- EXERCISE REQUIREMENTS -
All that is wanted is a word-for-word copy of the data from its first line to the line containing "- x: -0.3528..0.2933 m", both included.

- RAW DATA -

[Start of section]

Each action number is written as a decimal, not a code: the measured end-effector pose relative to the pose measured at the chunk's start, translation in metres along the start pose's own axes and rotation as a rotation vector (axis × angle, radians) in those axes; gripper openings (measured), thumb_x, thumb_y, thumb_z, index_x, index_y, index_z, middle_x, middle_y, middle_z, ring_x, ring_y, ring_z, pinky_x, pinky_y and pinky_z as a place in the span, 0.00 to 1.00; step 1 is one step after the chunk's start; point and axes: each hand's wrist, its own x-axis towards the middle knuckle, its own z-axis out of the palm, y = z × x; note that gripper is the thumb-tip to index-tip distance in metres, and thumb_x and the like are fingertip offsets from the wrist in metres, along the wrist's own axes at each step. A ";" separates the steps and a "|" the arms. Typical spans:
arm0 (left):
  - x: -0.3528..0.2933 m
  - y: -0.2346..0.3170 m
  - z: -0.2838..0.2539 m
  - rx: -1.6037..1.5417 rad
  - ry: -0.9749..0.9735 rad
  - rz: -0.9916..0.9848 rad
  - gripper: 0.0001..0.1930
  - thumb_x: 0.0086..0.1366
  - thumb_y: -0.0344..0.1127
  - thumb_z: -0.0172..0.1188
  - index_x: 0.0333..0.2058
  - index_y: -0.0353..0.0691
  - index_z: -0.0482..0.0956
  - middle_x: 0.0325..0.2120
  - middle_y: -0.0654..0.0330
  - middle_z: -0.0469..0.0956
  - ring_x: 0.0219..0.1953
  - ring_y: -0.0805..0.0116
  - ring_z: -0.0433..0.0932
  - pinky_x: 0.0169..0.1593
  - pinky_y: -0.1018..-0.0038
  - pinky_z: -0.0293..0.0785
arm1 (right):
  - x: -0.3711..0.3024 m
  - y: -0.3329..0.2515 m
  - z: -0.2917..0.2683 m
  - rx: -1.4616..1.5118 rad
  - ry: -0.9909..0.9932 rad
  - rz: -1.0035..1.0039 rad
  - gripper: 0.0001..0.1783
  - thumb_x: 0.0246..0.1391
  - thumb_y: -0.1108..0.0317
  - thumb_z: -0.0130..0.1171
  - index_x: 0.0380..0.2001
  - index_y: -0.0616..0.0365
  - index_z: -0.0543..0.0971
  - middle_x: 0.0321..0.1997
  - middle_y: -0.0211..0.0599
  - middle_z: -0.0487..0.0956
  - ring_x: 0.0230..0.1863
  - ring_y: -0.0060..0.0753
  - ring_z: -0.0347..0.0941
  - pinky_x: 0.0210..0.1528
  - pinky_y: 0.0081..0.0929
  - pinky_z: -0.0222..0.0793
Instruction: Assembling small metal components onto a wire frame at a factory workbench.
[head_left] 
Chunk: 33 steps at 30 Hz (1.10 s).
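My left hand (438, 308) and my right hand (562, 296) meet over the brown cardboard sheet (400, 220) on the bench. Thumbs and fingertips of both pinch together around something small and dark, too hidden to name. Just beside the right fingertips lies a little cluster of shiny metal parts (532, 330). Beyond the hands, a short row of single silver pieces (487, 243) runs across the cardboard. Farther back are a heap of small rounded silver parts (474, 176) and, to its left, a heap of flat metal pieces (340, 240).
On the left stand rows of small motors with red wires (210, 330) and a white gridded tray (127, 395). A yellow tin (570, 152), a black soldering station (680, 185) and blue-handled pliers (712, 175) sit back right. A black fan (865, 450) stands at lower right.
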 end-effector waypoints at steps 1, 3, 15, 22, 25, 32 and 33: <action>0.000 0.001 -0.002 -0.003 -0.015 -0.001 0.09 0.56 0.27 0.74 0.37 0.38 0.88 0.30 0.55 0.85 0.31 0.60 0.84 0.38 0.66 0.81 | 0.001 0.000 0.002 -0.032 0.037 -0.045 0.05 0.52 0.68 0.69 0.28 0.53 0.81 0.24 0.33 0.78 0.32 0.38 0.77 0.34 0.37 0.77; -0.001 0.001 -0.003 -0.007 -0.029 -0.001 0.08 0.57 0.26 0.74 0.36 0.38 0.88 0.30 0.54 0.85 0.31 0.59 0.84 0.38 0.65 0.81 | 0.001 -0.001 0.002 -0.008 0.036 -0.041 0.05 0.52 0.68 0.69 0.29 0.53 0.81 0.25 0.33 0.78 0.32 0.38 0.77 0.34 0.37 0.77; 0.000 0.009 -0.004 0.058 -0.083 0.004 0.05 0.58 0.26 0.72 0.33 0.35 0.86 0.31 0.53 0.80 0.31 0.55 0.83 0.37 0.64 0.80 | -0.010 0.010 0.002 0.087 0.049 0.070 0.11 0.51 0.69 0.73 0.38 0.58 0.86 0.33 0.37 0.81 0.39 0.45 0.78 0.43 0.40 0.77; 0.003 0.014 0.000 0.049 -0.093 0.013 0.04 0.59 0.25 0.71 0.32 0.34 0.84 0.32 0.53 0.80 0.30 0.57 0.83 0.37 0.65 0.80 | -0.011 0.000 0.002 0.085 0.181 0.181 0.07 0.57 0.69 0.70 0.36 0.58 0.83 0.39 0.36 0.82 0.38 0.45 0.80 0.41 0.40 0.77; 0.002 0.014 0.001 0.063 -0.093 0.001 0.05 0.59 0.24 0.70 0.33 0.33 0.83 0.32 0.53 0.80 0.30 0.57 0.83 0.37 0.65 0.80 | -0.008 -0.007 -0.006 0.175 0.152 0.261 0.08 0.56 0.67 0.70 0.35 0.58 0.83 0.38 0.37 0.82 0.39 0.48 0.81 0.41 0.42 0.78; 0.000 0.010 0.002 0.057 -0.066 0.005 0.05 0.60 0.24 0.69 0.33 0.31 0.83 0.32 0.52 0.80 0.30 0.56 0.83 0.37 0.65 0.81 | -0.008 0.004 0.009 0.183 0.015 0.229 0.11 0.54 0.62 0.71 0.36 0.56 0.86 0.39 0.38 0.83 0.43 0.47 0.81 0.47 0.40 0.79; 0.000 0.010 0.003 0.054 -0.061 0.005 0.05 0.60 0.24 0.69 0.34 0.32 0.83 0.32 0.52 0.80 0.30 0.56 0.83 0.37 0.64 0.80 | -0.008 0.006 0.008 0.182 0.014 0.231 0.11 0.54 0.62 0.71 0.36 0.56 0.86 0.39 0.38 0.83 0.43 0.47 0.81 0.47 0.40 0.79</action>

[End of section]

- ANSWER SECTION -
Each action number is written as a decimal, not a code: the measured end-effector pose relative to the pose measured at the chunk's start, translation in metres along the start pose's own axes and rotation as a rotation vector (axis × angle, radians) in those axes; gripper openings (measured), thumb_x, thumb_y, thumb_z, index_x, index_y, index_z, middle_x, middle_y, middle_z, ring_x, ring_y, ring_z, pinky_x, pinky_y and pinky_z as a place in the span, 0.00 to 1.00; step 1 is one step after the chunk's start; point and axes: each hand's wrist, its own x-axis towards the middle knuckle, its own z-axis out of the palm, y = z × x; note that gripper is the thumb-tip to index-tip distance in metres, and thumb_x and the like are fingertip offsets from the wrist in metres, along the wrist's own axes at each step. A ";" separates the steps and a "|" the arms. Typical spans:
arm0 (left):
  - x: -0.3528..0.2933 m

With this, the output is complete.